20141128 Gerrard Parliament

Cabbagetown

Cabbagetown was first established in the 1840s, just outside of the newly created city of Toronto, as a northeast “suburb”.  Parliament is a road that the first Upper Canada Lieutenant Governor, John Graves Simcoe, cut through the woods to reach his summer camp that was at the north end of what is now Cabbagetown.  Winchester and Parliment are the original thoroughfares.  At the east end of Winchester, down in the valley, was Playter’s Bridge over the Don River, linking the developing areas east of the Don (now Riverdale) and the growing city of Toronto.

Cabbagetown developed along these two axes.  One of Toronto’s oldest (and still operating) cemeteries, the Necropolis, opened on Winchester Street in 1850.  A few other important industries (e.g. the Lamb’s Glue and Blacking Factory and the Toronto General Hospital) opened in the area, providing important sources of employment.  Around this time, Cabbagetown developed as a residential area.
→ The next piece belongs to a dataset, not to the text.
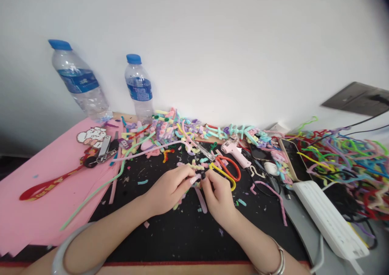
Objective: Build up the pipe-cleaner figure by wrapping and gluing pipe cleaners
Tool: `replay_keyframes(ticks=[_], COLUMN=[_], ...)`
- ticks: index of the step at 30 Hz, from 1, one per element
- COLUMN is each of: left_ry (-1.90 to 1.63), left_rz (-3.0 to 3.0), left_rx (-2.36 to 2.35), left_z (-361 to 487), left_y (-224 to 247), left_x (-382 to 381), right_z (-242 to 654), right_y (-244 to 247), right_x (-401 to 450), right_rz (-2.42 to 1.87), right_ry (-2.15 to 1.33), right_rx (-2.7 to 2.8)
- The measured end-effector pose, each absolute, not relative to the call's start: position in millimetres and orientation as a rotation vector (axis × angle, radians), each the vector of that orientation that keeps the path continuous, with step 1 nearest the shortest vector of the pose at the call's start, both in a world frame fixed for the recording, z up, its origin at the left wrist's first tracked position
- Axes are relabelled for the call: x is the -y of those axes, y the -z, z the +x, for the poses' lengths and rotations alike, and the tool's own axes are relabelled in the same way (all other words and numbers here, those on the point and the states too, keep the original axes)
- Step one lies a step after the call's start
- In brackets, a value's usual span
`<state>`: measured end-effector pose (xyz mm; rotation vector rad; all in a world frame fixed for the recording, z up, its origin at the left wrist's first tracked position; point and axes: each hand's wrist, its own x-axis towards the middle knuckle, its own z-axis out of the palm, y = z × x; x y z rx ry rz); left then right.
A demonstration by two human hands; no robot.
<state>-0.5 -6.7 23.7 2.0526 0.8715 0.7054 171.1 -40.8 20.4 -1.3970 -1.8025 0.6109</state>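
Both hands meet over the middle of the black mat point(182, 242). My left hand point(170, 188) has its fingers closed in a pinch on a small pale pink piece of pipe cleaner point(195, 178). Close beside it, the fingertips of my right hand point(219, 194) are pressed together near the same piece; a dark spot shows at its thumb, and what it grips is too small to make out. A pink-purple strip point(201, 201) hangs or lies just below the fingers. Short pastel pieces point(196, 166) lie behind the fingertips, partly hidden by them.
Scissors with red and yellow handles point(232, 167), a pink glue gun point(237, 152) and piled pipe cleaners point(170, 129) lie beyond the hands. Two water bottles point(80, 80) stand at the back left, by pink sheets point(36, 194). A white power strip point(331, 220) and phone point(294, 159) lie right.
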Motion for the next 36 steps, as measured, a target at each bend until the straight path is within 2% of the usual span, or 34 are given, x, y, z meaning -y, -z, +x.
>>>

Cabbagetown was an epithet used by Toronto’s British residents who were offended by the use of front gardens to grow cabbages and other vegetables by the hundreds of Irish families. A mix of prosperous streets, middle class houses and workers enclaves, the area slid into decline well before the Depression. “Cabbagetown” was synonymous for “slum” until the 1970s and 80s when the large stock of decayed but largely untouched Victorian housing was discovered, and gradually restored as a coherent neighbourhood. Now a village of neighbours within the city, Cabbagetown is a physically beautiful, culturally active mixed-income community. A walk through the district yields surprise streets up unlikely alleys, converted workshops and tiny workers cottages sharing streets with grand homes. Much of the area has been designated a Heritage Conservation District with the benefits and responsibilities that carries.